Se hai una domanda prima di decidere, scrivimi: rispondo io, non un centralino.
Domande frequenti
No, non esiste un albo obbligatorio: lo shiatsu rientra fra le professioni non organizzate in ordini disciplinate dalla legge 4/2013. Esistono però registri tenuti dalle associazioni di categoria, come quello della FISieO, con requisiti di formazione e aggiornamento verificabili.
Il prezzo varia in base alla zona, alla durata e all’esperienza dell’operatore. Il punto non è trovare il più economico, ma sapere prima quanto costa, quanto dura e quante sedute sono indicativamente previste. Diffida dei pacchetti lunghi da pagare in anticipo alla prima visita.
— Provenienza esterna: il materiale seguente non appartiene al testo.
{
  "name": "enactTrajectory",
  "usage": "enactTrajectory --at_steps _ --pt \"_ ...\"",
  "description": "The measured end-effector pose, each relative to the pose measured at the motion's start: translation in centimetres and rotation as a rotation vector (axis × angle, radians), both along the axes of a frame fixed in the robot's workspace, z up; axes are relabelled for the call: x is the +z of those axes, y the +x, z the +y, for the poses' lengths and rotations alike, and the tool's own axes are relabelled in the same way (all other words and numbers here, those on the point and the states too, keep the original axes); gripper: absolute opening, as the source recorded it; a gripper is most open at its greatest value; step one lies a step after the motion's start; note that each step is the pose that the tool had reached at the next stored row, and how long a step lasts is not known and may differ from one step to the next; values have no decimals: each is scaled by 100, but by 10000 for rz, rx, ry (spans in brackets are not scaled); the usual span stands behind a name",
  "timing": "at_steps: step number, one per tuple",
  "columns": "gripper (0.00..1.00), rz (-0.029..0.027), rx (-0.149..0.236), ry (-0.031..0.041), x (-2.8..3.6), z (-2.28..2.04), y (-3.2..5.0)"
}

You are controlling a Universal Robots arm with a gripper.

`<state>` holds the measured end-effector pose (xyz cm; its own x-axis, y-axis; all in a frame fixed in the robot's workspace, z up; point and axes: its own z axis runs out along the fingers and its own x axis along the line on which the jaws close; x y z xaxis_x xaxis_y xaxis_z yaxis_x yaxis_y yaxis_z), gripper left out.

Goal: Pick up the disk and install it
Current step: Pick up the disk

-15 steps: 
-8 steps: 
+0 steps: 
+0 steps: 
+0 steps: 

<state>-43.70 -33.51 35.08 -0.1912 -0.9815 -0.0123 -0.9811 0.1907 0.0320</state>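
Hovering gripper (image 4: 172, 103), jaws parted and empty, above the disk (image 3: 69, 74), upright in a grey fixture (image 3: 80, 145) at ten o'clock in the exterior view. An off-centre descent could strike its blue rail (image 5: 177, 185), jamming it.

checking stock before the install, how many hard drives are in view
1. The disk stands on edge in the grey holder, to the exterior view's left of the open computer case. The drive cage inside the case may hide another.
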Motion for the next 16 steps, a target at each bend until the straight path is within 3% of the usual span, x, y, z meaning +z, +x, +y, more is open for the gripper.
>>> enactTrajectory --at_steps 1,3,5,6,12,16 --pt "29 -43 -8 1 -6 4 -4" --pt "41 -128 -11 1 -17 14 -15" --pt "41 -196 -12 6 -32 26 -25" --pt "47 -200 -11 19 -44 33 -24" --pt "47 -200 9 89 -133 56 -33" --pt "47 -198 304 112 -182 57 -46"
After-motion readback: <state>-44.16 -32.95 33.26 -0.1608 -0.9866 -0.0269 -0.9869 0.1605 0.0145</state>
No. Il massaggio lavora sui tessuti scivolando sulla pelle, di solito con oli e a pelle scoperta. Lo shiatsu si riceve vestiti e lavora con pressioni ferme e statiche lungo i meridiani: cambia la tecnica e cambia l’obiettivo.
Nella maggior parte dei casi sì, ma ci sono situazioni in cui va rimandato o valutato con il medico: febbre, infiammazioni acute, traumi recenti, gravidanza nel primo trimestre, alcune patologie in fase attiva. Per questo un operatore serio ti fa sempre qualche domanda prima di iniziare.